As OS's surgiram em 1998, com a aprovação do Plano Nacional de Publicização. “A idéia das OS's foi personificada no programa neoliberal de Bresser-Pereira, então ministro da Administração Federal e Reforma do Estado, no governo de Fernando Henrique Cardoso, em 1995”, relata. À época, Bresser Pereira lançou mão de uma concepção que transita entre o público e o estatal, a “publicização”. Mas “publicizar”, grosso modo, é privatizar áreas sociais chamadas de não-exclusivas – como saúde, educação e cultura.
Virgínia conta que o termo “publicizar” não é original da gestão de FHC. “Esse 'tucanês' foi inspirado nos Quangos (Organizações quase não-governamentais, traduzido do inglês para o português), que surgiram na Inglaterra”. A médica sanitarista compara a relação das OS's e o poder público com a do Banco Central e o Ministério da Fazenda. Segundo ela, o Ministério “paga o dinheiro, mas não controla nada”.

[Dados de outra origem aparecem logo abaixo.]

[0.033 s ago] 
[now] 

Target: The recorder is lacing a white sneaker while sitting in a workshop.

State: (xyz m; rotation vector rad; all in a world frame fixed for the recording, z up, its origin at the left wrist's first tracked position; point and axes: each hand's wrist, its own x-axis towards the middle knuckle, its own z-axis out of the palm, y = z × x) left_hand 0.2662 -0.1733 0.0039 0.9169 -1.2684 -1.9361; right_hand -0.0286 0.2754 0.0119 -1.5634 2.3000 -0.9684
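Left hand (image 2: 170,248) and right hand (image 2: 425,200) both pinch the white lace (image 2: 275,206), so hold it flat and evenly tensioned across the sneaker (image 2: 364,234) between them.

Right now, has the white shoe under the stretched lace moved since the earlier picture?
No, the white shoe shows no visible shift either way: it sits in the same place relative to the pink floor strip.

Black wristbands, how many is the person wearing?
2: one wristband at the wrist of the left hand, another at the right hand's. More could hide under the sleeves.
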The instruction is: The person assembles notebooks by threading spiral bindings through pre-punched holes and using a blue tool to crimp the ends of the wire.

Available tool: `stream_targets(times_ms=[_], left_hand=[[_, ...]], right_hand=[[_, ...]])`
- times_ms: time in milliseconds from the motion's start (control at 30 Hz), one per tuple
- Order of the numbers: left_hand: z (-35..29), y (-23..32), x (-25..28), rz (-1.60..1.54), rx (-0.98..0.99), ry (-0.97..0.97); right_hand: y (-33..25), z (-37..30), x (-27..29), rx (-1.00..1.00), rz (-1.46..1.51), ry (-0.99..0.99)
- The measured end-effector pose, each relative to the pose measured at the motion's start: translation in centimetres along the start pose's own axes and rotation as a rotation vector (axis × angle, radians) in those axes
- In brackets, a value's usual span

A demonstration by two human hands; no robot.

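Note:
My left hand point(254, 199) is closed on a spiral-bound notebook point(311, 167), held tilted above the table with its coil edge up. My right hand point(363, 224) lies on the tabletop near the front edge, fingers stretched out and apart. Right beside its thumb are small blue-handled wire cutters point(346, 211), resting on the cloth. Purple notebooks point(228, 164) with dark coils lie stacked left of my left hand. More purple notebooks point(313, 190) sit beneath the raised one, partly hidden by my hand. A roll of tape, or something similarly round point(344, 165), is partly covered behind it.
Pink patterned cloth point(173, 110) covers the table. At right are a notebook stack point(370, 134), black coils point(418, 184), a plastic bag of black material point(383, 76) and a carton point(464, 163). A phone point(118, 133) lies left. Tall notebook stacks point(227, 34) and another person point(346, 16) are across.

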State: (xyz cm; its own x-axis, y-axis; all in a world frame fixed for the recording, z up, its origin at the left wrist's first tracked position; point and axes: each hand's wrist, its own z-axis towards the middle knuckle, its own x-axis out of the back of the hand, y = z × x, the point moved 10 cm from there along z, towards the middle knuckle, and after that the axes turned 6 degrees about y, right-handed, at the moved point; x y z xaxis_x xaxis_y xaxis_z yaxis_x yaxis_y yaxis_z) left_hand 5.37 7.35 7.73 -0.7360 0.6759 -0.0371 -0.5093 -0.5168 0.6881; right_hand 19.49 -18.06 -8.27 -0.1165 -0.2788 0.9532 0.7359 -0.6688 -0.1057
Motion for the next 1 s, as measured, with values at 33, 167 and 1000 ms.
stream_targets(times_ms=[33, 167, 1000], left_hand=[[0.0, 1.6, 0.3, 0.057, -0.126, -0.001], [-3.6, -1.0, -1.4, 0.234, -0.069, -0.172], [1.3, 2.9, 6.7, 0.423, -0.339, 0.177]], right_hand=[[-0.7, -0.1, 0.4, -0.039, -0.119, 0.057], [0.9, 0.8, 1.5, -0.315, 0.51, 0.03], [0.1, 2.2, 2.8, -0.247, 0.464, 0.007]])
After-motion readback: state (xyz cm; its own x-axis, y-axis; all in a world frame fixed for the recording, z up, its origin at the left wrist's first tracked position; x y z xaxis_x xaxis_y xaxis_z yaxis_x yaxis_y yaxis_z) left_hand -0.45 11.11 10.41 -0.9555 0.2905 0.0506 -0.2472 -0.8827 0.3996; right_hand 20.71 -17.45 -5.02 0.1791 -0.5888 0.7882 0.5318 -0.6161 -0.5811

No caso da saúde, a administração pública firma contratos de gestão com as OS's. Neles, estabelece metas de produção como, por exemplo, a taxa de ocupação de leitos que precisa ser alcançada. E termina aí sua ingerência sobre as entidades privadas, que passam a gerir a infra-estrutura e o dinheiro públicos. “É um problema muito grave a interação das OS's com o SUS porque ao terceirizar esse processo de administração dos hospitais, o governo do Estado passa a não ter mais controle, mais autonomia ou gerência sobre o que vai ser executado por um determinado hospital”, diz o assessor do relatório de Raul Marcelo, Ciro Matsui Júnior.
As investigações conduzidas pela CPI comprovaram o mau uso de verbas do Estado. Uma equipe visitou os hospitais de Francisco Morato, Itaquaquecetuba, Itaim Paulista, Carapicuíba, Santo André, Grajaú e Vila Alpina. Constatou irregularidades como OS que subcontratam empresas para prestação de serviço ligadas a pessoas da própria entidade privada ou a professores das instituições de ensino mantidas pelas mesmas OS's. “Não há transparência. E essas organizações não estão submetidas à leis de licitações”, salienta o deputado estadual Raul Marcelo. “As OS's roubam dinheiro público”, afirma o presidente do Sindicato dos Trabalhadores Públicos da Saúde no Estado de São Paulo (Sindsaude), Benedito Augusto de Oliveira.
Ofensiva contra o SUS
A experiência com as OS's também está incentivando o governo tucano a abrir outra frente de batalha: minar a participação popular no Sistema Único de Saúde (SUS) – um preceito definido pela Constituição, em 1988. Em dezembro de 2007, o governador José Serra ajuizou uma Ação Direta de Inconstitucionalidade (Adin), com pedido de liminar, no Supremo Tribunal Federal (STF), para derrubar a lei estadual que criou os Conselhos Gestores de Saúde no SUS.
Uma das premissas do SUS é a participação dos cidadãos na implementação das diretrizes organizativas específicas de cada hospital público. Os conselhos gestores têm a função de avaliar e fiscalizar os serviços de saúde prestados à população. Sua composição contempla a participação de usuários e funcionários.
Segundo a CPI, nenhum dos hospitais geridos por OS's visitados durante a investigação possui um Conselho Gestor que siga as diretrizes da Lei 8142,de 1990. Com a ação no STF, José Serra tenta padronizar esse descumprimento da norma. “É uma tragédia para o serviço público e rompe com os princípios do SUS”, salienta o presidente do Sindsaude.
O Conselho Nacional de Saúde (CNS) também afirma que as OS's e as OSCIP's descumprem a legislação sobre a administração pública e os princípios e diretrizes do SUS. Um parecer da entidade enfatiza que “é flagrante a inconstitucionalidade e a ilegalidade” de ambas. No entanto, ainda com base na política neoliberal de Fernando Henrique, Estados como Tocantins, Rio de Janeiro, Bahia e Roraima também passaram a transferir serviços de saúde a entidades terceirizadas.